The Research Department of HC Securities had expected the Central Bank of Egypt to raise the interest rate by 200 basis points at its next meeting scheduled for Thursday, August 18.
“The July inflation figure was higher than our estimate of 13.0% on an annual basis, and we expect inflation to average 14.2% over the remainder of the year, well above the central bank target,” said Monet Doss, the company’s senior macroeconomic and financial services analyst. The Egyptian rate of 7% (+/- 2% for the fourth quarter of 2022).
She stated that looking at Egypt’s external accounts, we believe that “the pressure is accumulating on the Egyptian balance of payments, including our estimate of the current account deficit for the fiscal year 2021/2022 at 4.8% of GDP, higher than the deficit of the previous year, which amounted to 4.6%, and the decrease in workers’ transfers in Abroad for the month of April increased by 7% month-on-month to $3.1 billion.

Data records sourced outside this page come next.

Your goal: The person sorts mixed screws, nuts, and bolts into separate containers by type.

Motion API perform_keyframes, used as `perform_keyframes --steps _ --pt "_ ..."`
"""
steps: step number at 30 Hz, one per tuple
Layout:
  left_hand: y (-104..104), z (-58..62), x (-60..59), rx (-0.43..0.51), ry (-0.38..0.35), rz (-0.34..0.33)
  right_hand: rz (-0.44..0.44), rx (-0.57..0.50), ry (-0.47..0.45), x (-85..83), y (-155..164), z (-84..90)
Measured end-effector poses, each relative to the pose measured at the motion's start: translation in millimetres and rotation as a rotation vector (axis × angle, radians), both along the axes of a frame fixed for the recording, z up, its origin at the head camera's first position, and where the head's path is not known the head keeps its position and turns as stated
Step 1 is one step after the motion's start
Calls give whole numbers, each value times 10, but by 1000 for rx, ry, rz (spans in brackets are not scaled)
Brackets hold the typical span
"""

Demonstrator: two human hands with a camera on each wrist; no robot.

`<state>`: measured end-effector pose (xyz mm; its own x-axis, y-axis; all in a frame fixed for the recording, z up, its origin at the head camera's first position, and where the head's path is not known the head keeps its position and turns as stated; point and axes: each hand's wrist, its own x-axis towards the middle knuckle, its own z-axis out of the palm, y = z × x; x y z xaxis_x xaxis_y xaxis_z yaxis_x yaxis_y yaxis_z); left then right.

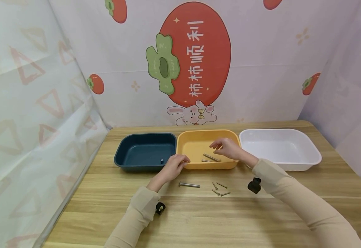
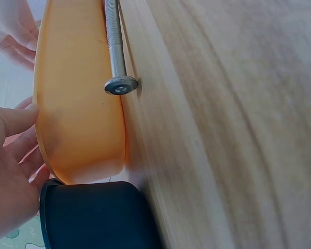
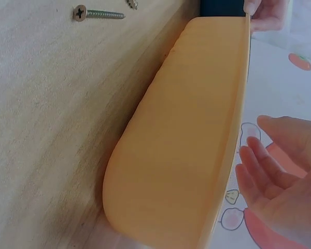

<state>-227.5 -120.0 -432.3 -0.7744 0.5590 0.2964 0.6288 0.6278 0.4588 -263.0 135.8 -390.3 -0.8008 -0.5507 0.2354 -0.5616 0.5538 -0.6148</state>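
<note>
Bolts [image 1: 211,157] lie inside the yellow tray [image 1: 195,166], which sits between the dark blue tray [image 1: 119,161] and the white tray [image 1: 313,162] along the back of the worktop [image 1: 261,220]. The right hand [image 1: 226,148] hovers over the yellow tray with fingers relaxed and spread, holding nothing that shows; the right wrist view confirms an empty, open palm beside the rim. The left hand [image 1: 175,165] rests at the tray's near left corner, fingertips touching the rim, probably steadying it, though the grip itself is hard to read.

A steady tray matters here: the rim is low and the trays stand edge to edge, so a nudge would shift its neighbours.

Just in front of the yellow tray a long bolt [image 1: 189,185] lies flat on the worktop, close to the tray wall in the left wrist view, and a small scatter of screws [image 1: 220,189] lies to its right. These leave little space directly ahead of the tray. Open room lies nearer the body, across the front of the worktop.
</note>
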Motion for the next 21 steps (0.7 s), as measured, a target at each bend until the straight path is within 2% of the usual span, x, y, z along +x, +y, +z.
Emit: perform_keyframes --steps 7,15,19,21 --pt "0 8 5 1 -4 -2 16 3 -17 65 -23 19" --pt "4 -5 2 2 27 -9 30 -17 -40 125 -58 14" --pt "-13 -24 -12 36 41 -41 46 -39 -26 167 -76 14" --pt "-36 -74 -50 54 64 -66 52 -48 -20 190 -89 11"
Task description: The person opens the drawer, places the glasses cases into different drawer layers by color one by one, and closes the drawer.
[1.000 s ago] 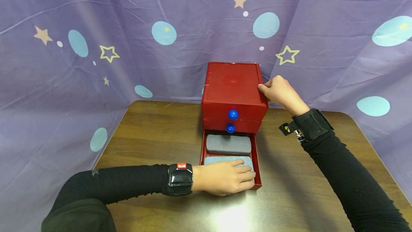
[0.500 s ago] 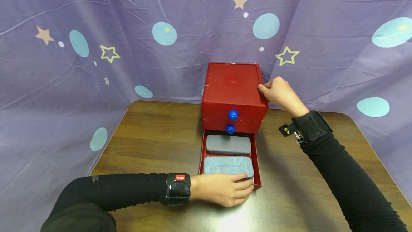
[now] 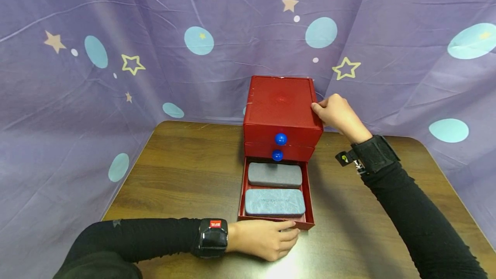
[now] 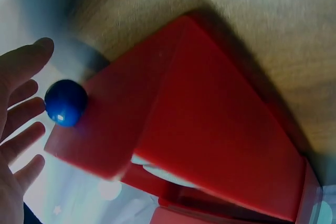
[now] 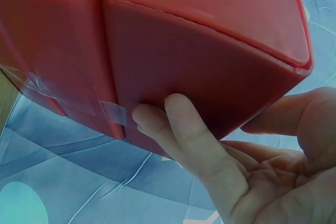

Also, the Egyptian banking sector’s net position of foreign currency liabilities (excluding the Central Bank of Egypt) widened to $11.5 billion in June, and foreign currency deposits, not included in the official reserve, decreased to $0.89 billion in July from $11.2 billion in December.
This is in addition to net international reserves of $33.1 billion covering 4.71 months of imports. Finally, Egypt’s external debt repayment schedule includes the repayment of loans (excluding deposits of the Gulf Cooperation Council countries) amounting to 12.1 billion dollars during the fiscal year 2022/2023.
She explained that raising the interest rate by 200 basis points in addition to devaluing the currency by 9%, to 21.2 Egyptian pounds per dollar, is necessary to support the currency and combat dollarization. As such, it is likely that higher interest rate certificates can be reissued by state-owned banks to boost remittances, especially with higher income levels in the GCC.